## ABOUT THIS EXERCISE
Reproduce the entire listing exactly as written, apart from its pictures.

___ AVAILABLE DATA

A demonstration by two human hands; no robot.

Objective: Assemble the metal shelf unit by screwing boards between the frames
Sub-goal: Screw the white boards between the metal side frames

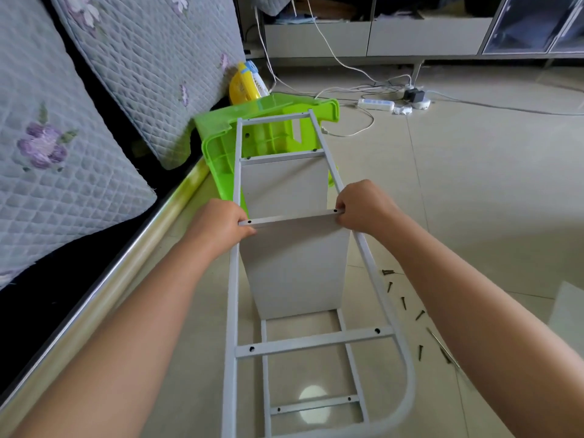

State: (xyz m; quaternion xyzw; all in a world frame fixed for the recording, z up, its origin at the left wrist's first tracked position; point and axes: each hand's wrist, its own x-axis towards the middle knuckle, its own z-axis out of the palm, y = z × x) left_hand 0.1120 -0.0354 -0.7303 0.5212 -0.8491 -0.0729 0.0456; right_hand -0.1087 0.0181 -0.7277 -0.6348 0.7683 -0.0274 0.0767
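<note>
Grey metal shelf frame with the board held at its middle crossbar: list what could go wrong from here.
1. The grey board at the middle crossbar is steadied only by the left hand and right hand; its holes look empty, so letting go may let it slip.
2. The dark loose screws lie on the floor beside the grey metal shelf frame, and both hands are busy.
3. The frame's far end leans on a green plastic stool, which might slide.

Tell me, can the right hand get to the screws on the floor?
Probably yes. The screws lie loose on open floor just right of the frame, nothing covering them, but the right hand must first let go of the crossbar.
</note>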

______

## RESPONSE
A demonstration by two human hands; no robot.

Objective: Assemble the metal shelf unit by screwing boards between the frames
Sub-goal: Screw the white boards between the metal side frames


State: (xyz m; quaternion xyzw; all in a world frame fixed for the recording, z up, its origin at the left wrist's first tracked position; point and axes: each hand's wrist, its own x-axis towards the middle knuckle, its own z-axis out of the palm, y = z × x) left_hand 0.1120 -0.0354 -0.7303 0.5212 -0.8491 -0.0729 0.0456; right_hand -0.1087 0.0181 -0.7277 -0.6348 0.7683 -0.0274 0.0767
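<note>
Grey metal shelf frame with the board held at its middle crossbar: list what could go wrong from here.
1. The grey board at the middle crossbar is steadied only by the left hand and right hand; its holes look empty, so letting go may let it slip.
2. The dark loose screws lie on the floor beside the grey metal shelf frame, and both hands are busy.
3. The frame's far end leans on a green plastic stool, which might slide.

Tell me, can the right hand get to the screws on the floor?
Probably yes. The screws lie loose on open floor just right of the frame, nothing covering them, but the right hand must first let go of the crossbar.
</note>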

That covers the exercise completely.